Advances in technology have supported the development of updated reference genomes used for sequencing, ever since the Human Genome Project has mapped the whole human genome in the last 20 years.
Image Credit: Baylor College of Medicine.
However, while the GRCh38 (hg38) human reference genome was released over seven years ago, the older GRCh37 (hg19) reference is still extensively used in many clinical and research laboratories.
Now, in a new research work published in the American Journal of Human Genetics journal, researchers from Baylor College of Medicine’s Human Genome Sequencing Center have detected genetic variant inconsistencies between the two references, providing guidelines for laboratories to leverage a better human reference genome.
There’s a big push to update genomic sequencing resources to use the hg38 reference because the belief is that hg38 is a significant improvement over hg19. We wanted to identify the differences in sequencing readouts between the two references for labs that are still using hg19.”
Moez Dawood, Study Co-First Author and Student, Medical Scientist Training Program, Baylor College of Medicine
The Baylor team examined exome sequencing samples obtained from over 1,500 participants in the Baylor-Hopkins Center for Mendelian Genomics. They detected as many as 206 genes with discordant variations between hg38 and hg19. This also included eight genes associated with Mendelian disorders and 53 linked to common disease phenotypes.
The researchers observed that 73% of the discordant variations were concentrated inside the genome sections with familiar assembly issues, which they termed DISCordant Reference Patches (DISCREPs).
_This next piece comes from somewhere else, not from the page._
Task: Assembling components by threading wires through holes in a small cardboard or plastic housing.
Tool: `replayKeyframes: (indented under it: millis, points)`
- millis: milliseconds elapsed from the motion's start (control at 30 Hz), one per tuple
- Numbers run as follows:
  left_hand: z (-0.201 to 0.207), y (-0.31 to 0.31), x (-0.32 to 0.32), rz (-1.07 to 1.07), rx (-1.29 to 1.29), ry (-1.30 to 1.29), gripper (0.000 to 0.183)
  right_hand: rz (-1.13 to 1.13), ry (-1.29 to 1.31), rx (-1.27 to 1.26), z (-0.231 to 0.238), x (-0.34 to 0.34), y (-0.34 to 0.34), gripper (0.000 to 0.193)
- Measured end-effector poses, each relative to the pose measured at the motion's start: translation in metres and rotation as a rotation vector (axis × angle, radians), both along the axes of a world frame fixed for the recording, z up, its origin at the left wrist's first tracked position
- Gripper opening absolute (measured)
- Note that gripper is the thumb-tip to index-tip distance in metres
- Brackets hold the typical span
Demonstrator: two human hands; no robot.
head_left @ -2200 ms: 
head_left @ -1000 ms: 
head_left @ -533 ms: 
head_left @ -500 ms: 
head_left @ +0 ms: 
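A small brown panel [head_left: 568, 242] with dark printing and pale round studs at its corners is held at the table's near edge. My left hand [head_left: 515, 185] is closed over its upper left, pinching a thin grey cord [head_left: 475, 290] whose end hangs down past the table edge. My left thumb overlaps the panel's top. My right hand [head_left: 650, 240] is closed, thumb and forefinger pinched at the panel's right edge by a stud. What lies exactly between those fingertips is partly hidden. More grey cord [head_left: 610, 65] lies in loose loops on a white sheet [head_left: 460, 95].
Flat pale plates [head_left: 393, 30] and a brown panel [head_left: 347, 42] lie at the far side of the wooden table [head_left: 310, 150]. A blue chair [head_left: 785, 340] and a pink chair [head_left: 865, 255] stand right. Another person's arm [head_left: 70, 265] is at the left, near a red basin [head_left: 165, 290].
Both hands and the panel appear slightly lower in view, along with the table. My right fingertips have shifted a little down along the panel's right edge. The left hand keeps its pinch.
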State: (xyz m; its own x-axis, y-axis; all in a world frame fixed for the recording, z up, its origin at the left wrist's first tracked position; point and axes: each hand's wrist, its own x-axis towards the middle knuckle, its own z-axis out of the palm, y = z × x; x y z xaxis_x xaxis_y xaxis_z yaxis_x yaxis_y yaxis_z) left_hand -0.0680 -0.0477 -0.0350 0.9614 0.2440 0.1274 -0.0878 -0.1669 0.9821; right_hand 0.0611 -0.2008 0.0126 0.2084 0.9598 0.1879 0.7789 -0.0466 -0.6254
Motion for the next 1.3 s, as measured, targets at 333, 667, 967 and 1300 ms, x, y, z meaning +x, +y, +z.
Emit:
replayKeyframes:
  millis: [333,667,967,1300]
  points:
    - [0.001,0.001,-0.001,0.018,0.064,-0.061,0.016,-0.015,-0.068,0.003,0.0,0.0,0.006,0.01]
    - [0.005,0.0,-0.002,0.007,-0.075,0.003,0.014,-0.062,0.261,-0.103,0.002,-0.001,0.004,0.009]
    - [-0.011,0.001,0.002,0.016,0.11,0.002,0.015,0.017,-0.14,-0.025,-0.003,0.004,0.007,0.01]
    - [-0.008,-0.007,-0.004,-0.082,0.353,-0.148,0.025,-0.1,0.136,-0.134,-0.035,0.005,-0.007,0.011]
This study isn’t a theoretical comparison of the two references; we looked at exome data from study participants and examined the impact of using the updated reference on Mendelian genes and pathogenic variants. We wanted to provide the list of 206 genes enriched with discordant variants and bring this issue to the attention of the labs working on these genes.”
Dr Aniko Sabo, Study Senior Author and Assistant Professor, Human Genome Sequencing Center
“For variant interpretation in the 206 genes enriched for discordant variants, reference assembly differences should be accounted for in the analysis, especially when lifting over variant coordinates from one reference to the other,” stated Dr. He Li, the co-first author of the study and a postdoctoral associate at Baylor College of Medicine during the research.
A substantial amount of time and resources are needed for the transition from the hg19 reference to the hg38 reference. Using this large-scale assessment of sequencing data, the researchers are aiming to reduce the load on laboratories that are contemplating the transition. The study measures both the advantages and disadvantages of the new reference and confirms its utility in laboratory settings.
It’s one thing to make a better reference. It’s quite another to integrate it into useful practice. Some labs have been hesitant to use the new reference, but this study provides reassurance and guidance for those who are considering moving over.”
Dr Richard Gibbs, Study Senior Author and Director, Human Genome Sequencing Center
Gibbs is also the Wofford Cain Chair and Professor of Molecular and Human Genetics at Baylor.
Li, H., et al. (2021) Exome variant discrepancies due to reference genome differences. American Journal of Human Genetics. doi.org/10.1016/j.ajhg.2021.05.011.